What this task involves> Among the entries below, only the lines starting at the one with "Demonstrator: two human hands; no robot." and ending at the one with "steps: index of", both included, are to be printed exactly.

Dataset content>
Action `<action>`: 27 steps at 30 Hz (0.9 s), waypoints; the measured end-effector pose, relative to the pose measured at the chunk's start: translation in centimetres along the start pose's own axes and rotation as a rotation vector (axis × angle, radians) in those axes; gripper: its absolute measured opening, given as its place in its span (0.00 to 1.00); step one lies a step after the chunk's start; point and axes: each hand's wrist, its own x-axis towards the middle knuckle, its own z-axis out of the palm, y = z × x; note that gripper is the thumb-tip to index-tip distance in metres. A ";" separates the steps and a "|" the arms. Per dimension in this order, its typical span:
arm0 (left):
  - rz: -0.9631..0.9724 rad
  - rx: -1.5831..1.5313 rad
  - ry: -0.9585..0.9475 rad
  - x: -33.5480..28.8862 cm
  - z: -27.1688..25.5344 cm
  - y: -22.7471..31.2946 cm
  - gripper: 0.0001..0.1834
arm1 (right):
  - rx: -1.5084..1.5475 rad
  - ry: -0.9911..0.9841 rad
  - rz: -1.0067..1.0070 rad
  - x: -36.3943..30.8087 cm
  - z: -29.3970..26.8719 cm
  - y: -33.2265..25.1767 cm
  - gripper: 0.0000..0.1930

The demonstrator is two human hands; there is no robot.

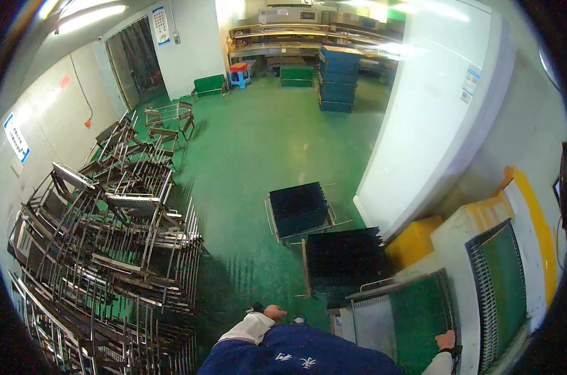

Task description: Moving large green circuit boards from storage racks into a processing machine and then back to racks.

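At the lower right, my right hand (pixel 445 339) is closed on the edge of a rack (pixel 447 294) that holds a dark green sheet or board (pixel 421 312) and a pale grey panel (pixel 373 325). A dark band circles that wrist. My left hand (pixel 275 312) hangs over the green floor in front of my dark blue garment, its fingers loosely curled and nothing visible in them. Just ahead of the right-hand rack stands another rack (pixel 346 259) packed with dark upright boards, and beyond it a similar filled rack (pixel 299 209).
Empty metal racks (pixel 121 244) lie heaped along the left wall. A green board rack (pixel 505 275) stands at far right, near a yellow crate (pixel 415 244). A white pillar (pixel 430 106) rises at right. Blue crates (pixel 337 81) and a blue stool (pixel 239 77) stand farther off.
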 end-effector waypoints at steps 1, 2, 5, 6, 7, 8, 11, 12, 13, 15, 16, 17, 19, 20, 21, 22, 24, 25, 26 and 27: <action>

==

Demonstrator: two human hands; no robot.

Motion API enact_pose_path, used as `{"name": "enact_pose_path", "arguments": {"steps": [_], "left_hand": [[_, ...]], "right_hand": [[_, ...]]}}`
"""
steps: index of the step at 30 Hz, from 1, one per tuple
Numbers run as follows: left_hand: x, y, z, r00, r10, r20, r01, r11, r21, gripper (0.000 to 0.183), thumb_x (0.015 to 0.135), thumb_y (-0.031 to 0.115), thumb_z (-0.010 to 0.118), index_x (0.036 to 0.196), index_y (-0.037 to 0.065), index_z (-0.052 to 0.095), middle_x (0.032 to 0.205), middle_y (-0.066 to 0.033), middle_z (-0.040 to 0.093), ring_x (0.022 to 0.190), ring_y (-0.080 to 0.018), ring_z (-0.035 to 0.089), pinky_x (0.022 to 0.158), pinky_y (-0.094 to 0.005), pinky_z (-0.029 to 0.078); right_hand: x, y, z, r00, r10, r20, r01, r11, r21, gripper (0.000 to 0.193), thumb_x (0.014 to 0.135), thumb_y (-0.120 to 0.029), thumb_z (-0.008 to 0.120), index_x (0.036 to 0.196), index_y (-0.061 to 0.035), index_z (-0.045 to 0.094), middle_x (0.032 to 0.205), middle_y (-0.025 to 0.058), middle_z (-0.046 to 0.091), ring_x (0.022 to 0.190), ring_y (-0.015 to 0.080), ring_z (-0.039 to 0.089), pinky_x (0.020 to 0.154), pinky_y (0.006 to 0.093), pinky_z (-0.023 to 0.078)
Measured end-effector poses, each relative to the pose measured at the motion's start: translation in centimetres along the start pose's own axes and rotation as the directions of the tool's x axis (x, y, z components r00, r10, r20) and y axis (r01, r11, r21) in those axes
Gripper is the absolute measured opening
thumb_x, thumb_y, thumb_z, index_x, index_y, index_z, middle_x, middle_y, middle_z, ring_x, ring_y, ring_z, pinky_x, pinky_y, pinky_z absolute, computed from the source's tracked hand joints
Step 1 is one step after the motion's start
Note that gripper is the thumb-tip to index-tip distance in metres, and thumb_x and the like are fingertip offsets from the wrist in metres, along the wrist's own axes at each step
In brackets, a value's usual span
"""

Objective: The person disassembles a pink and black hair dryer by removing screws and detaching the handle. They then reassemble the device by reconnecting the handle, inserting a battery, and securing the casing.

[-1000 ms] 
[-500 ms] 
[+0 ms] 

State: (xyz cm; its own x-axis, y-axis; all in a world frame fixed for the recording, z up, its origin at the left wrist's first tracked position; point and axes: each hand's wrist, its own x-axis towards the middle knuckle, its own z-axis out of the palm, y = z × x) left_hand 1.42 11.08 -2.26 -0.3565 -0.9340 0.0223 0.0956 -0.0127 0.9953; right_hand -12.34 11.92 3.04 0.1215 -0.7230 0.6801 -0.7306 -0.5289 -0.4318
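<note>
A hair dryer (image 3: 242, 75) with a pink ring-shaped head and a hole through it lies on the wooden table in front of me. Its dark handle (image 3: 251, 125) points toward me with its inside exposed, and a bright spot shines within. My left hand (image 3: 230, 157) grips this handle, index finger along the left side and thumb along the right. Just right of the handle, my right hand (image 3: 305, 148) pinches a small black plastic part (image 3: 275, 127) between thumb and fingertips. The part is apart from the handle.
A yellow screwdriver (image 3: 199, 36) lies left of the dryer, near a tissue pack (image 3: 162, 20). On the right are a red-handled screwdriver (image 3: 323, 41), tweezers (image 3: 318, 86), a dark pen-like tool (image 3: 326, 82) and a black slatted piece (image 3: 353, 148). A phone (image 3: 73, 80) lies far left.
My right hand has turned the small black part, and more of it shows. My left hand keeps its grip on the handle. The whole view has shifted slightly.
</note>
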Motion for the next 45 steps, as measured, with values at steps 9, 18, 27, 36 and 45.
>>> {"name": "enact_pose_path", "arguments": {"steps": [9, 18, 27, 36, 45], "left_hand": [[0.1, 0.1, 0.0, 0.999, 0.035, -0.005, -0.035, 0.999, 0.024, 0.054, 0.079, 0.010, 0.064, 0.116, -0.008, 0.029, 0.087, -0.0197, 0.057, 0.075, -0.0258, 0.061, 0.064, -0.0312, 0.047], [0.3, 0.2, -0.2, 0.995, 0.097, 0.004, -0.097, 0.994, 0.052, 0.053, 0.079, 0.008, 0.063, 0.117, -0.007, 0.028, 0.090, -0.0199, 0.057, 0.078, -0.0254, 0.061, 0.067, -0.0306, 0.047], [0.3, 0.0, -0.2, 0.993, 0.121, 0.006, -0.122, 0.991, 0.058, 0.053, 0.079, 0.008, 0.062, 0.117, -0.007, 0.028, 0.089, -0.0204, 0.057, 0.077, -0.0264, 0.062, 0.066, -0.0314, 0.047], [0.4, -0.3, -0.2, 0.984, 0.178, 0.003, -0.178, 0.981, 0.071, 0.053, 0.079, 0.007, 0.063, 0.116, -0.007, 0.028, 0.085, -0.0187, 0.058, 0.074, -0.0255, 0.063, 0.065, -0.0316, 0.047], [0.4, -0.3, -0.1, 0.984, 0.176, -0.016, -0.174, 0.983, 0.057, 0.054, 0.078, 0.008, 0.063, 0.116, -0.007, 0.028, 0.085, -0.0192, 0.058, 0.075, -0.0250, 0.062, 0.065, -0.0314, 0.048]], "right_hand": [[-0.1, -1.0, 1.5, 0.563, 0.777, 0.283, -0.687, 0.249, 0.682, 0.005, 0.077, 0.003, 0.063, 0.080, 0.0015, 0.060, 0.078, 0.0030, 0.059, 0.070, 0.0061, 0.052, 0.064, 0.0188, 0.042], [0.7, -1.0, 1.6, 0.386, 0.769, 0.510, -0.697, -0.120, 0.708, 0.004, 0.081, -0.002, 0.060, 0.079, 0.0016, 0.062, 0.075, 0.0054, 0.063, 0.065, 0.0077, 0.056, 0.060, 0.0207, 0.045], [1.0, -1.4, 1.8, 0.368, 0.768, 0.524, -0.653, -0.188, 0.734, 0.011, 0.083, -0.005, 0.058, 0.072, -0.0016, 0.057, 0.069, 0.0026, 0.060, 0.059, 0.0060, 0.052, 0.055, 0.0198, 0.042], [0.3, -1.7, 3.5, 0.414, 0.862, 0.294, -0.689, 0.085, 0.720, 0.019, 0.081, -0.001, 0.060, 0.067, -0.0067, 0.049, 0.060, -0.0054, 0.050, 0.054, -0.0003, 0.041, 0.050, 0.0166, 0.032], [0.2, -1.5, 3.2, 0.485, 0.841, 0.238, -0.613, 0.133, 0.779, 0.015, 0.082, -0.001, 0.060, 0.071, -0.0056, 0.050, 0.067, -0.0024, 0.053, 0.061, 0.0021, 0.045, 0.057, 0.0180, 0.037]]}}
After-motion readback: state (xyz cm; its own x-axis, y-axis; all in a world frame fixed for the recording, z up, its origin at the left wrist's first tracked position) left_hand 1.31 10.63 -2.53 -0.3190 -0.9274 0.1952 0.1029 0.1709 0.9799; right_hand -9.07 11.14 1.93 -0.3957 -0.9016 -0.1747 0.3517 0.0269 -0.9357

Finished exercise>
Demonstrator: two human hands; no robot.

Motion API enact_pose_path, used as `{"name": "enact_pose_path", "arguments": {"steps": [_], "left_hand": [[_, ...]], "right_hand": [[_, ...]]}}`
"""
steps: index of the step at 30 Hz, from 1, one per tuple

That concludes the answer to the exercise.